--- YOUR INSTRUCTIONS ---
Only the lines holding "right" are wanted; find them in the listing and return each one.

--- --- ---

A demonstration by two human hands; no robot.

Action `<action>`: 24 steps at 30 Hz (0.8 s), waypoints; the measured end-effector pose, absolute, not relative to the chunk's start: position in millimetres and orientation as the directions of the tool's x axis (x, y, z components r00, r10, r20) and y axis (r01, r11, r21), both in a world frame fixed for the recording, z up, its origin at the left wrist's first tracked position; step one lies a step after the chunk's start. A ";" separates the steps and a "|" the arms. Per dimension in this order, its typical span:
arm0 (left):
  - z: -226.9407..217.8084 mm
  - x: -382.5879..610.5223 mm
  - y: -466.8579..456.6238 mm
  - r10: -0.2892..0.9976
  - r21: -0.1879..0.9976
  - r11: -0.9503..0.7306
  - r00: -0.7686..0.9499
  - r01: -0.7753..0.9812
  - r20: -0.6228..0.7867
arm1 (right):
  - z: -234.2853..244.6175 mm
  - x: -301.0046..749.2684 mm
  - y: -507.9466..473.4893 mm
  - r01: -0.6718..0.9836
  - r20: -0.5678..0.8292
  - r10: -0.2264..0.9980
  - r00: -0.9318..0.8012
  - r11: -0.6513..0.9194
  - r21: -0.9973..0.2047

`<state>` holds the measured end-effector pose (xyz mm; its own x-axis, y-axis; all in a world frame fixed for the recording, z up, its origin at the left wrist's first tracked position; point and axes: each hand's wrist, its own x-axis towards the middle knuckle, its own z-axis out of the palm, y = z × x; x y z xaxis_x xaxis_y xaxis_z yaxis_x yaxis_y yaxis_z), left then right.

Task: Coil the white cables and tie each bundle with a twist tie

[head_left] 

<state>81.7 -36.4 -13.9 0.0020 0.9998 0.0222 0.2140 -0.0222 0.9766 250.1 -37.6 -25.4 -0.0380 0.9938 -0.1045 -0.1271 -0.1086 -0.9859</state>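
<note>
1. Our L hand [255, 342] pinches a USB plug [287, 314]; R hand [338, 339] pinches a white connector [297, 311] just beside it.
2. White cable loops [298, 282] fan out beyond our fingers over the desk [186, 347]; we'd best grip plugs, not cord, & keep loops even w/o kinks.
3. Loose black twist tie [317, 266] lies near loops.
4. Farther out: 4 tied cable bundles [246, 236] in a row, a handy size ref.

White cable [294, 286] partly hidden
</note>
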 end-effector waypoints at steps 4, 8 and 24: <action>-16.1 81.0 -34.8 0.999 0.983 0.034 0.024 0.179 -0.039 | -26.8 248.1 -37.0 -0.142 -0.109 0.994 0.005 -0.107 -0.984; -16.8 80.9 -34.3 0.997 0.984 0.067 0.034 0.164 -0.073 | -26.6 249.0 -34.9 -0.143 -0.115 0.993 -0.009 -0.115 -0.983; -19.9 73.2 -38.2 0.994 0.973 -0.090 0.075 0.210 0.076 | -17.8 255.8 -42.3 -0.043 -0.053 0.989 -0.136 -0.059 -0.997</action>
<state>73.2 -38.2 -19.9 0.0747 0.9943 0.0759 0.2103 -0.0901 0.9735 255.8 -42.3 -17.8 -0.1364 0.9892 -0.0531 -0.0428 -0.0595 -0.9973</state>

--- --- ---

--- OUTPUT BELOW ---
arm1 (right):
`<state>` holds the measured end-effector pose (xyz mm; its own x-axis, y-axis; all in a world frame fixed for the recording, z up, its origin at the left wrist's first tracked position; point and axes: each hand's wrist, its own x-axis towards the middle knuckle, its own z-axis out of the palm, y = z × x; x y z xaxis_x xaxis_y xaxis_z yaxis_x yaxis_y yaxis_z), left then right.

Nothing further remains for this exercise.